### PROBLEM
Write out exactly the lines from the start of the entries through the one that contains "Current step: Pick", including both.

### RECORDS SUPPLIED
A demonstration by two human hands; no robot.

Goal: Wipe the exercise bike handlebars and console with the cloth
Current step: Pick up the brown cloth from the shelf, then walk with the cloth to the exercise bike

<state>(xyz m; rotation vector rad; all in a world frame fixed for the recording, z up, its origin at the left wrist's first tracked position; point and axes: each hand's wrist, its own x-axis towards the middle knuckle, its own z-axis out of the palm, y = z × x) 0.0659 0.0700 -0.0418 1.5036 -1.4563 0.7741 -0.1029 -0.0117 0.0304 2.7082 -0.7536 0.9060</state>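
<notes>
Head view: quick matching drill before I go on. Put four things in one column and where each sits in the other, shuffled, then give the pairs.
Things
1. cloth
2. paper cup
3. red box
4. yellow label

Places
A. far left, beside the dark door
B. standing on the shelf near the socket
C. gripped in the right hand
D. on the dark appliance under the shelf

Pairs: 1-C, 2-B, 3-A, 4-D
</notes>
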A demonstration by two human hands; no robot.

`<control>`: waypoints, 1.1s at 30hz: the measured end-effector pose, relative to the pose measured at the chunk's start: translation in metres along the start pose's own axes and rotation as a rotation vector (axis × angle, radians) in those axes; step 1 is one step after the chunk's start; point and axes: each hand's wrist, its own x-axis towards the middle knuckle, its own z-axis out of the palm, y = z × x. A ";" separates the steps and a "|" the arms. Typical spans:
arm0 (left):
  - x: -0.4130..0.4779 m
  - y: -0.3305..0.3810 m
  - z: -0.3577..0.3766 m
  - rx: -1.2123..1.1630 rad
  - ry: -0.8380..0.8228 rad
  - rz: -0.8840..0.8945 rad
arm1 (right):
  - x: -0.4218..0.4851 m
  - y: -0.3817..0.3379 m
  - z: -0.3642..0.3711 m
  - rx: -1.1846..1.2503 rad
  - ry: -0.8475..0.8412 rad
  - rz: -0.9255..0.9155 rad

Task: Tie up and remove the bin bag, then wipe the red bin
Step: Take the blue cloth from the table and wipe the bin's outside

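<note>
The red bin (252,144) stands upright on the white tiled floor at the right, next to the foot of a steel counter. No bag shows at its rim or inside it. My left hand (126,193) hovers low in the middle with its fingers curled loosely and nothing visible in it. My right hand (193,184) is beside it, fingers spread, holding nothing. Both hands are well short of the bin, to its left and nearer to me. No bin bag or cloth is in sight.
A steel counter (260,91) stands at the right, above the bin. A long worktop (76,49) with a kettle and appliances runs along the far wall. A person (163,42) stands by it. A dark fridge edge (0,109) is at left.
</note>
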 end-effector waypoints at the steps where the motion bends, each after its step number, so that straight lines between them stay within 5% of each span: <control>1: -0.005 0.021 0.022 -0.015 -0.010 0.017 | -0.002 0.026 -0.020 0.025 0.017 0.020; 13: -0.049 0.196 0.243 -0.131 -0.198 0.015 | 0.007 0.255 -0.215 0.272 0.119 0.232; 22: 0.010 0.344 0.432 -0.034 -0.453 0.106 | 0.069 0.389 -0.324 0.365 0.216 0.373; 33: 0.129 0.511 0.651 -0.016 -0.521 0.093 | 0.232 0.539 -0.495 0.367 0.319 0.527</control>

### TASK OUTPUT
A demonstration by two human hands; no robot.

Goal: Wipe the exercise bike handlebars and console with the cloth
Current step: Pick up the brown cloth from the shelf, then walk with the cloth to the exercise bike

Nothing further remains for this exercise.